I met Nipun the same time when we published this book in Vietnamese, in February 2015. And I met him in Berlin, and he was so excited he came to tell me that, "Oh, you are publishing Fukuoka book, we are practicing this in ServiceSpace," and he talked about gift economy. Okay, gift economy -- I intuitively believe that is something right. But then I didn't see any connection between that thing and this [one straw revolution]. You know? And when we were in Bhutan again, [Nipun] called everyone into a room, and we sat, and he said that we are doing an Awakin circle or something. I still didn't see any link between this and the circle. And when we went to Costa Rica, he dragged everyone to a cafe and said, "Hey, we're going to do a small act of kindness. We are going to pay for people at the next table." Yes, nice. But what's the link? You know? So, then I read, I gaze in the website [and] all the things that they gave me, and then I followed the laddership, but still didn't see the link.
[Fukuoka said that "Gradually, I came to realize that the process of saving the desert of the human heart and revegetating the actual desert is actually the same thing." --Masanobu Fukuoka, Sowing the Seeds in the Desert]
And it is so similar to Gandhi's spirit. And he himself, when he came to India - he loved India. He came here very often, and he said that if Gandhi were a farmer, Gandhi would do exactly the way he did in his farm.

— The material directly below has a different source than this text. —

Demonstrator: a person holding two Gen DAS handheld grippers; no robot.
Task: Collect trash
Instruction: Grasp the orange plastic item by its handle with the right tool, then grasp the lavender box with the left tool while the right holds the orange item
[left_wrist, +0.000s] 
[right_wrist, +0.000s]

Still, I did not see any link.
Only when I walked the path, you know, then I saw the link.
This is the 5/95 principle that I've learned from nature. We all know about the 20/80, right? But mother nature is drop-dead generous. So that is the thing. Google says it is the soil composition. You'll find that on Google. And I see that many times during our training to the farmers. But one day, suddenly everything was clear to me. So, you see, this is the best soil composition we can find in nature, in the middle of the virgin forest of which the component of 45% are minerals, which is natural. It comes from the weathered rock, mother rock, all minerals will come from the rock. So, this decides which kinds of plants will grow here but not there. And there is about 25 to 30% humidity inside of the soil and the same ratio for the air. Only 5% for organic matter. So that's the best. Human beings cannot reach this kind of composition. Only in the middle of the forest, the virgin forest, can we find it. And only the 5%, that 5% changes everything. And at that moment, I understood what Fukuoka talked about, 'the one straw can start a revolution' and one small act of kindness can change the world, because at first it is so small, we can easily miss it. We will target the 95%. We love a big bite.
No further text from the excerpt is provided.